Looking at her long neck, Ethan thinks of that famous bust of Nefertiti. He also likes the bump on the bridge of her nose, a family characteristic that comes from her grandfather’s side of her family. Did her mother have a similar bump? Zoe is touching hers now, thoughtfully. Then she offers him the sympathy of her smile. “You must be tired, being up all night.”
“I got a little rest in the hospital.”
“Between the text, tex
t, texting.”
“Well, I ran out of battery and forgot my charger. So I got some z’s.”
“Still, I think you should sleep a little before you drive back. I don’t want to be going to your funeral next.”
“I’m good,” Ethan says.
“Look,” Zoe says, taking up their plates. “The workday will be over by the time you get back to New York. Just go upstairs and use my old room. Don’t worry, you’ll be safe. I’m not using it because it’s too creepy—my . . . grandmother kept it just like it was when I was in high school. I’ll go put on some fresh sheets.”

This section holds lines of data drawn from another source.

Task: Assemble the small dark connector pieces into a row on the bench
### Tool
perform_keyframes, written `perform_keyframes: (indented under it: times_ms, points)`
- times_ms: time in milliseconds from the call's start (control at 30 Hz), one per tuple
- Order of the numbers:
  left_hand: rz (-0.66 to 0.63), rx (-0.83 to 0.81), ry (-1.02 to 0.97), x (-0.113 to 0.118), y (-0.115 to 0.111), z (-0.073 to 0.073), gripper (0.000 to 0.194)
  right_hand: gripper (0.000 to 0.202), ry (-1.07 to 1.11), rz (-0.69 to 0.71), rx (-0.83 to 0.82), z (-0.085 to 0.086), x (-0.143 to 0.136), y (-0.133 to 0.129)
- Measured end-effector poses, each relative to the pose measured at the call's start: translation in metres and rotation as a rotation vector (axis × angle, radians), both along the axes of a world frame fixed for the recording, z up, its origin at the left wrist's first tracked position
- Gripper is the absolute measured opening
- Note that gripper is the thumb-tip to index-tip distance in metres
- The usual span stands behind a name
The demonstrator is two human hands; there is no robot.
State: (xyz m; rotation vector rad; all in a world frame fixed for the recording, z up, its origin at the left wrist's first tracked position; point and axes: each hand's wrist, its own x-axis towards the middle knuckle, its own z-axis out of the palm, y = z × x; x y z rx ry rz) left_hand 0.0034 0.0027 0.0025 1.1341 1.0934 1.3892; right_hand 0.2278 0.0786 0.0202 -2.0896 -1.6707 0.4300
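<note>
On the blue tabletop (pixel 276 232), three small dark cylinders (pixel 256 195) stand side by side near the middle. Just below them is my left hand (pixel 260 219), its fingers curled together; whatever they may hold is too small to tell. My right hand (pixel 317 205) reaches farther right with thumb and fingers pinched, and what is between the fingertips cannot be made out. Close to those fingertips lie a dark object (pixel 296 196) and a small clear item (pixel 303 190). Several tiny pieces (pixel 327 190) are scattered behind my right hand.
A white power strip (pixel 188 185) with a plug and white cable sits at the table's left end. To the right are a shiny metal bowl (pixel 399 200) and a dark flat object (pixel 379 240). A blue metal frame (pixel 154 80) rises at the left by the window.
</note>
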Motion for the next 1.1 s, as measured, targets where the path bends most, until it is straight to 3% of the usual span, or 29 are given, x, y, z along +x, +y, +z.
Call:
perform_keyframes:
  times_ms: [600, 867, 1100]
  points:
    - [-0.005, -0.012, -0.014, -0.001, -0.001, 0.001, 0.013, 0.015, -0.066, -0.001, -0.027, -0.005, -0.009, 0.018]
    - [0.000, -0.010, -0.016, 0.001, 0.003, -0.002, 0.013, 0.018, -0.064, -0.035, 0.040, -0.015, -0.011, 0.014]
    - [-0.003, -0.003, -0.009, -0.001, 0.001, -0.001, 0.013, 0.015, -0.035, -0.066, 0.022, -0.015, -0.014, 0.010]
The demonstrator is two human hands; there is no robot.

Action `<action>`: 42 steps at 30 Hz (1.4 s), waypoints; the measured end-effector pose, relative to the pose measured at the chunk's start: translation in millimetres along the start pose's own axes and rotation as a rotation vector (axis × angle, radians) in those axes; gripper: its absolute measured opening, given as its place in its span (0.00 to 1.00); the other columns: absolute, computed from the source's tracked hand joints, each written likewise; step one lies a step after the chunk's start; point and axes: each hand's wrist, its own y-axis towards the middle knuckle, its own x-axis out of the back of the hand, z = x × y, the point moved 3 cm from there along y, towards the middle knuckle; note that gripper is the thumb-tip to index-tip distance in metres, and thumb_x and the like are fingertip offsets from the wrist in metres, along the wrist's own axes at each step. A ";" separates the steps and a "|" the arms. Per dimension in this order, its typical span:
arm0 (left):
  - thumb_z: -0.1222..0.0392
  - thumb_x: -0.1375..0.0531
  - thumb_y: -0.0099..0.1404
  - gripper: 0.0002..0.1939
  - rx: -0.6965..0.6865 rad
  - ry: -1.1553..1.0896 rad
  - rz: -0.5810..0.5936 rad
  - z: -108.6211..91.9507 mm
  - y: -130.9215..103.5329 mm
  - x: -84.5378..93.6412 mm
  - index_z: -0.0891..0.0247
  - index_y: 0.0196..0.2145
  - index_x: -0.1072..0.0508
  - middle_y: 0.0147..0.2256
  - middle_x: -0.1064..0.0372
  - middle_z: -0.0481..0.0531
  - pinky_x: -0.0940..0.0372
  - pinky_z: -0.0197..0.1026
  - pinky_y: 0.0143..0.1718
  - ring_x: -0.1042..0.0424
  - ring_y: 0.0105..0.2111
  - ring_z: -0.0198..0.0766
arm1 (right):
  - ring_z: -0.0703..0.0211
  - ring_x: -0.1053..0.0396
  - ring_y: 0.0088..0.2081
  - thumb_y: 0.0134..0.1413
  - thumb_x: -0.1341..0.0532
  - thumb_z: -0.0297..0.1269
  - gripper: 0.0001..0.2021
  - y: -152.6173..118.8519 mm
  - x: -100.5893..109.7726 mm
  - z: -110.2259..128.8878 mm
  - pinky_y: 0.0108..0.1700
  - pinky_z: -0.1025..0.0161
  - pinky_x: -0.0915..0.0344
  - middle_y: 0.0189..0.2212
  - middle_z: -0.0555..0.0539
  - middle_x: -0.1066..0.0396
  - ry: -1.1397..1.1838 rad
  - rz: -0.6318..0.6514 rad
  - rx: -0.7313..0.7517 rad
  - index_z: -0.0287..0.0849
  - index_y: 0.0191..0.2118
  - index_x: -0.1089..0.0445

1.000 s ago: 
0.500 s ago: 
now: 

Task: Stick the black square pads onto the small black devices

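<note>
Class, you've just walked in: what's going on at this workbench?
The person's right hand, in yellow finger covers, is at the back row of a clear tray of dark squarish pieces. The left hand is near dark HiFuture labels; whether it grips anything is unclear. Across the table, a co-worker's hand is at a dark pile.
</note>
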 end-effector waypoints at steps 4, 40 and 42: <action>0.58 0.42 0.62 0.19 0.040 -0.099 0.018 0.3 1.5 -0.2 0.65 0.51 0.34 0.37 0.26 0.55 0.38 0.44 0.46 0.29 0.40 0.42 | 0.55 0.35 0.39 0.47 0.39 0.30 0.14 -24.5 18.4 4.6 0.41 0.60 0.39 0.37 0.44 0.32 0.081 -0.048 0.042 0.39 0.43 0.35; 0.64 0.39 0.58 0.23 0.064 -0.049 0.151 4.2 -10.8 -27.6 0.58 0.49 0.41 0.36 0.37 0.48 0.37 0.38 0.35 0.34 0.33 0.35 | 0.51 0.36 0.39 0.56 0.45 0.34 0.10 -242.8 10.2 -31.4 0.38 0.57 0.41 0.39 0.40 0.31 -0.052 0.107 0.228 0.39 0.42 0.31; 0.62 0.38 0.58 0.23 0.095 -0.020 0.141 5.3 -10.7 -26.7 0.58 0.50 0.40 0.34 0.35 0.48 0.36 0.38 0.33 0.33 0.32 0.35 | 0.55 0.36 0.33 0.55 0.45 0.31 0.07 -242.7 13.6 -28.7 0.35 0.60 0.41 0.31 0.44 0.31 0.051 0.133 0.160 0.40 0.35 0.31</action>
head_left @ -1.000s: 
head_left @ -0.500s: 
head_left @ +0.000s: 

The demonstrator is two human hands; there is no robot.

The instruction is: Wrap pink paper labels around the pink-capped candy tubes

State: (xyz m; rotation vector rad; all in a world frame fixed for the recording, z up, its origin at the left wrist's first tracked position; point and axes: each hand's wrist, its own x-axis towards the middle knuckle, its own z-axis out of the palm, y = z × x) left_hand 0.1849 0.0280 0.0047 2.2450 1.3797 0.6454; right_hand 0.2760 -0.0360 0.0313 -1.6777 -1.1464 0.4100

While Zoe is upstairs, Ethan faces the folder on the kitchen table. It is open to one of Susan’s report cards. Zoe’s mother attended the Ethel Walker School and got straight A’s, except for a C in phys ed. Beneath this Ethan sees a letter. It is addressed to Dr. Walter Leston from a Dr. Sarnoff.
Dear Walter,
Something awkward happened last Wednesday that I think you should hear about from me before there is any misinterpretation. Susan missed her session that afternoon, but when I was leaving my office I discovered her waiting in the parking lot by my car. As we had been getting nowhere in our sessions, I took this as an opportunity for an out-of-office interview that might be useful and drove Susan to your home, leaving her just down the street as she requested. During that drive, I had hoped that she might open up about the father of the child she is carrying, which she did not. I drove and we talked. Susan asked about my family and I told her a little but always circled back to her story, offering her tidbits about my life to try to draw her out about hers. By the time we had reached her street, I had learned nothing more about Susan while she had learned that I had married young, that my wife was schizophrenic, and that I had divorced her after she was institutionalized. The greatest shame of my life. This is all very embarrassing and unprofessional, so I felt compelled to make a clean breast of it. As such, I do not think it would be appropriate of me to see Susan again in a professional capacity. Be aware that she is a highly intelligent young woman. Should you decide to discuss this any further with me, I am willing. Also, I would like to recommend a substitute for my services so that Susan can continue her psychiatric treatment, which I believe is critical at this stage.